Rachel Pierson, Work In Progress: Extension Methods

Extension Methods were introduced in the revisions to the C# and VB .Net languages that accompanied the release of Framework version 3.5 in November 2007 (that is, C# 3.0 and VB 9.0 respectively). They allow developers to augment – to extend – existing classes and interfaces by facilitating the creation of new Methods, without breaking the encapsulation of the original type/interface being extended. This can be achieved without the developer having to create a whole new type that derives from the type they wish to extend, and without their needing to have access to or know about the internal implementation of the type/interface they are extending. Used sparingly and intelligently, Extension Methods can be an extremely powerful and useful technique in a developer’s repertoire. This article contains a brief background on the advent of Extension Methods, a discussion of the syntax for implementing them, and some suggestions as to where and when best to use them.

A little background...

It’s no accident that Extension Methods were first included in the same version of the .Net Framework that also introduced LINQ. A full discussion of LINQ and the capabilities that it appends to the .Net language is a separate topic for another time.

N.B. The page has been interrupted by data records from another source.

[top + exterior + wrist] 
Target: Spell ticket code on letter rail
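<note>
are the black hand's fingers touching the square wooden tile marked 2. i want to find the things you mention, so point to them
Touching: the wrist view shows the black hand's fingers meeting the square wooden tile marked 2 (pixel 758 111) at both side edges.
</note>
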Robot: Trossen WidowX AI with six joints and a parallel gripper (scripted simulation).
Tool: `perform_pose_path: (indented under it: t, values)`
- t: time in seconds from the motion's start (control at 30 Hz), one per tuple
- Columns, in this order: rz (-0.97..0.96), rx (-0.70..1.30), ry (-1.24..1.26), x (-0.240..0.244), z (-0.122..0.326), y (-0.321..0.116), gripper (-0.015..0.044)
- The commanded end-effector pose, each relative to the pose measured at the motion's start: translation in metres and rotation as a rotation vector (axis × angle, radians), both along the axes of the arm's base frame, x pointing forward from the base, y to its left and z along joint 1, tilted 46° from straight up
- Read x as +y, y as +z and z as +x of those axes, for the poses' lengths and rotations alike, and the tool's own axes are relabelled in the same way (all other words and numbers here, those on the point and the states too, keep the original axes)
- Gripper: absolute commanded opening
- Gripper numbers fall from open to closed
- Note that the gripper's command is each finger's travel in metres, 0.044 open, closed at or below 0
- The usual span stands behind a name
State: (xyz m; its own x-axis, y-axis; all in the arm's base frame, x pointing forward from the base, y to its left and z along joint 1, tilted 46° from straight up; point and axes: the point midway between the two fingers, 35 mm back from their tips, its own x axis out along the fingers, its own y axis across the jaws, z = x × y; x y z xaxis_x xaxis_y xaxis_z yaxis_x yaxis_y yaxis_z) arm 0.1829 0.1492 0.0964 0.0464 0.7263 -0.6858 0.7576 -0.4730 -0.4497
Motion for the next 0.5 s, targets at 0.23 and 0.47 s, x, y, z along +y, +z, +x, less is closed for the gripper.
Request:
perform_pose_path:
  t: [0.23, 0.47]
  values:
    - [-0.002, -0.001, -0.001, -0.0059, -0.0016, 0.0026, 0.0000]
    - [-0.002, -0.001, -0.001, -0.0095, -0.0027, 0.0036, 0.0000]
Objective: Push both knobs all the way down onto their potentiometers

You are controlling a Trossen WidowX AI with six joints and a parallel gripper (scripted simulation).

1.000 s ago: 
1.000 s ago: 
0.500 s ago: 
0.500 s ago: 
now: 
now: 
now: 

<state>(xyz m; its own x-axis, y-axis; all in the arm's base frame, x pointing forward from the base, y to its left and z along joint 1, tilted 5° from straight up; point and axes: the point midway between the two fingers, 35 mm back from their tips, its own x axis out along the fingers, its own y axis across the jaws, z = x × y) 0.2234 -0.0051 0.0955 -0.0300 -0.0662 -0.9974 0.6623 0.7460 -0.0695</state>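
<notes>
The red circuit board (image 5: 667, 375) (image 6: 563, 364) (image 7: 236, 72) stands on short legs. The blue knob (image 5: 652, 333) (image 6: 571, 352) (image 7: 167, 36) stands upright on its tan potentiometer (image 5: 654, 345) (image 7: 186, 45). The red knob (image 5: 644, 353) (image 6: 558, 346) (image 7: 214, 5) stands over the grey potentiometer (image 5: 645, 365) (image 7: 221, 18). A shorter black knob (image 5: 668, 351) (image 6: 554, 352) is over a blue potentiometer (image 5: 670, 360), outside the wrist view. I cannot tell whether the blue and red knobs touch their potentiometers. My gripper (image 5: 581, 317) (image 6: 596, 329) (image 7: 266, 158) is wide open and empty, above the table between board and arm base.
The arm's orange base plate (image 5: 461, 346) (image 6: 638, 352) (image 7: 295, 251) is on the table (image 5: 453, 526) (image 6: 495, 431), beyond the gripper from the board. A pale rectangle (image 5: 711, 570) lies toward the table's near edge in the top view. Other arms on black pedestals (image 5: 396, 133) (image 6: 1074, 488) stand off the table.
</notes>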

In summary, though, and of relevance to the present topic, LINQ (Language Integrated Query) is a syntax extension of the .Net languages that allows types that implement certain existing Interfaces to be directly queried in a native language syntax that reads very much like the SQL statements that had hitherto traditionally only been used within DBMS such as SQL Server. Using LINQ, developers could for the first time query, sort, and otherwise work with types representing data collections in-memory. The following simple program demonstrates LINQ at work on a collection of type string[] :

using System;
using System.Linq;

namespace Demo
{
    static class Program
    {
        static void Main()
        {
            string[] _CapitalCities = new string[5] { "Edinburgh", "London", "Paris", "Rome", "Stockholm" };

            foreach (string city in _CapitalCities.OrderByDescending(city => city))
            {
                Console.WriteLine(city);
            }

            Console.ReadLine();
        }
    }
}

The above program produces a Console window, listing the five cities stored in the variable _CapitalCities in reverse alphanumeric order. It does this by accessing a new method for type string[] called OrderByDescending. If you remove the using System.Linq directive from the above program, you will find that the compiler no longer recognises a Method called OrderByDescending for objects of type string[]. So what’s going on?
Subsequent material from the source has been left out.